EXERCISE DIRECTIONS »
Set down exactly, from the records below, the line with "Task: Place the" through the line with "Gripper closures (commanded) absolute", and nothing else.

Stored items from a collection:

####################

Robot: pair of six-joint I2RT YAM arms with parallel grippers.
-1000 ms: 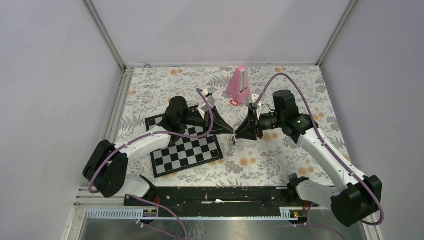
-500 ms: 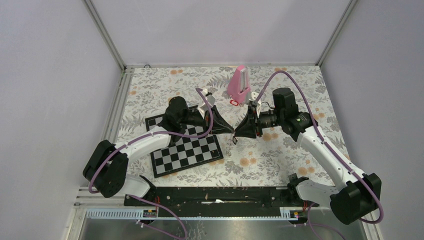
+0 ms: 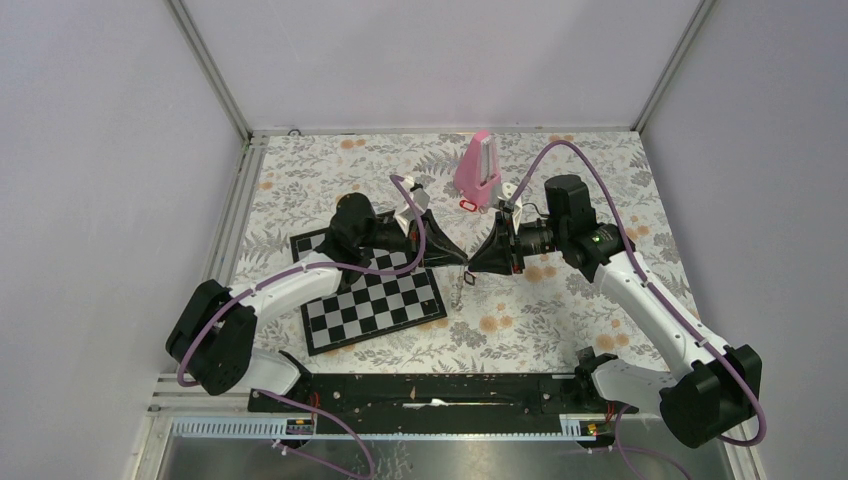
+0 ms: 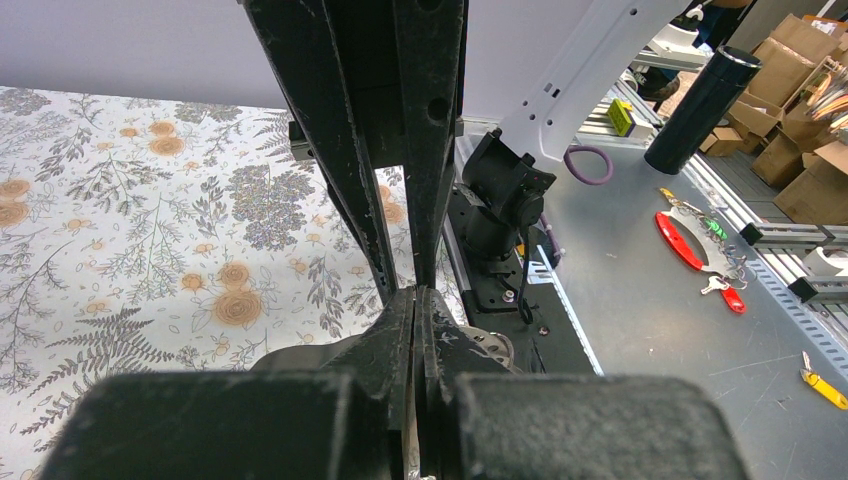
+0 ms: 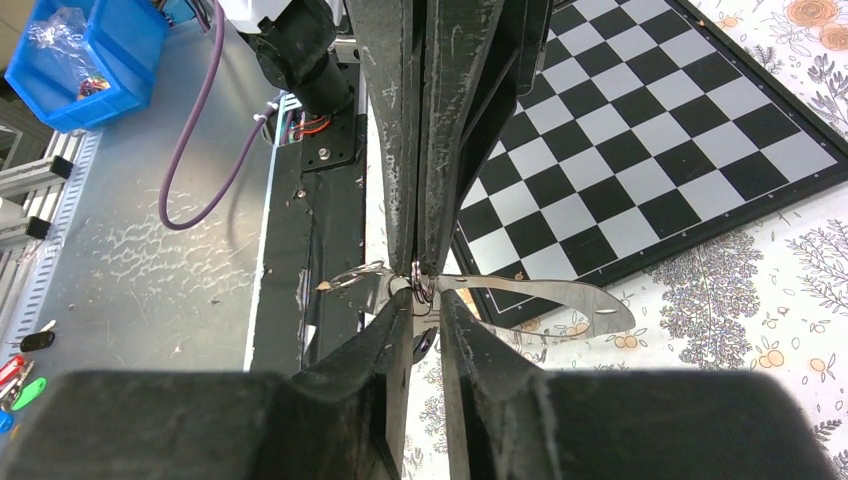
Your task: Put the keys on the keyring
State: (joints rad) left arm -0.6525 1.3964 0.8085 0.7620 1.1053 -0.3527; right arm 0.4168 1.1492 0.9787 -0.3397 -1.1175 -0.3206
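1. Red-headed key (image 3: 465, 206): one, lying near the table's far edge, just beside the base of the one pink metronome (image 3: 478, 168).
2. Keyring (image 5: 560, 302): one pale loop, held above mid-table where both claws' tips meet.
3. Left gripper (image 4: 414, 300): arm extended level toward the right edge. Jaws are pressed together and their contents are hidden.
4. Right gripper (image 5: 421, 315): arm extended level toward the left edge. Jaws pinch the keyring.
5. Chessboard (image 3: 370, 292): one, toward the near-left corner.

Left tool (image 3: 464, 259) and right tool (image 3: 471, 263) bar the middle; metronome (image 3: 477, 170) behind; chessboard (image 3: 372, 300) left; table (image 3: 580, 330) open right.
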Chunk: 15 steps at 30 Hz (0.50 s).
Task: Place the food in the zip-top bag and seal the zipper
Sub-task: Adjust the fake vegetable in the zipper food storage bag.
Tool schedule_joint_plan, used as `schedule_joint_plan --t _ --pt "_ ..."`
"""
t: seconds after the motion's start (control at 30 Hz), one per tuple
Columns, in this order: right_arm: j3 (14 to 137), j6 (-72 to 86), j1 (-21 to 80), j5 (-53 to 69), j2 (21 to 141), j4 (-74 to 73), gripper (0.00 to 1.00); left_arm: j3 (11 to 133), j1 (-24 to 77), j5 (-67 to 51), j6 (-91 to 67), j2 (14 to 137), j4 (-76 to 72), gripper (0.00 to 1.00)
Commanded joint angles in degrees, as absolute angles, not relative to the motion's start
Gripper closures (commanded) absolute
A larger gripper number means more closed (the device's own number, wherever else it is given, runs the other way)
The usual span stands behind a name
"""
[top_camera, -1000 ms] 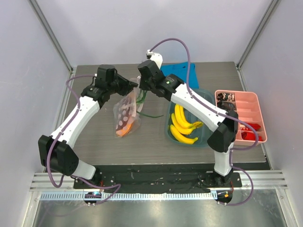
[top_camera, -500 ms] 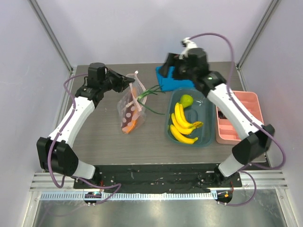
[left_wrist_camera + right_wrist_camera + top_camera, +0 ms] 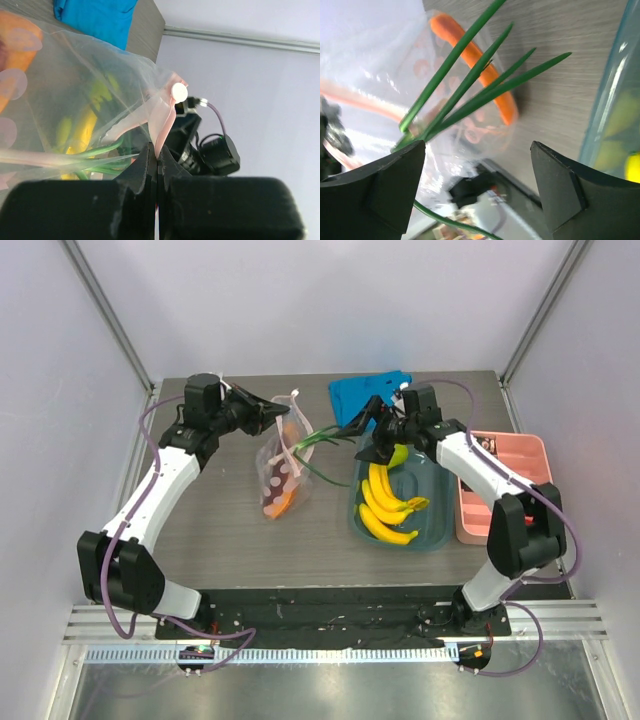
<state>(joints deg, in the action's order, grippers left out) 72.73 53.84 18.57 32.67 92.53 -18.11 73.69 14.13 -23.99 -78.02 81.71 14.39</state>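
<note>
The left hand point(image 3: 268, 412) sits in the upper left of the top view, clamped shut on the pink zipper strip point(image 3: 162, 117) just below its white slider point(image 3: 179, 92). It holds the bag point(image 3: 282, 468) up by one corner of its mouth, so the bag hangs down onto the worktop point(image 3: 220, 520). The pepper point(image 3: 281, 503) lies at the bottom of the bag. The onion point(image 3: 325, 435) is only partly in, and its leaves stick out of the mouth toward the right of the frame.

The right hand point(image 3: 375, 435) is spread wide and holds nothing. It hovers at the upper left corner of the tub point(image 3: 425, 475), between the onion tips and the pear point(image 3: 397, 453). The pear lies just to the hand's lower right, nearly under it. The bananas point(image 3: 385, 505) lie lower in the tub, with their long axis running up and down the frame.

This arm is much the nearer to both. Its forearm slants up and left from an elbow at the right edge, and the fingers point left toward the bag.

The likely next move is a short drop onto the pear, then a carry leftward to the mouth. The projecting leaves partly block that way in.
</note>
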Motion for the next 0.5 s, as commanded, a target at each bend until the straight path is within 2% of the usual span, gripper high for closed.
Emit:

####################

SOLUTION »
Task: Place the food in the zip-top bag and seal the zipper
Sub-task: Adjust the fake vegetable in the zipper food storage bag.
Tool schedule_joint_plan, used as `schedule_joint_plan --t _ --pt "_ ..."`
"""
t: seconds after the motion's start (control at 30 Hz), one per tuple
Columns, in this order: right_arm: j3 (14 to 137), j6 (-72 to 86), j1 (-21 to 80), j5 (-53 to 69), j2 (21 to 141), j4 (-74 to 73), gripper (0.00 to 1.00); left_arm: j3 (11 to 133), j1 (-24 to 77), j5 (-67 to 51), j6 (-91 to 67), j2 (14 to 137), j4 (-76 to 72), gripper (0.00 to 1.00)
Commanded joint angles in degrees, as absolute angles, not relative to the motion's start
Gripper closures (commanded) absolute

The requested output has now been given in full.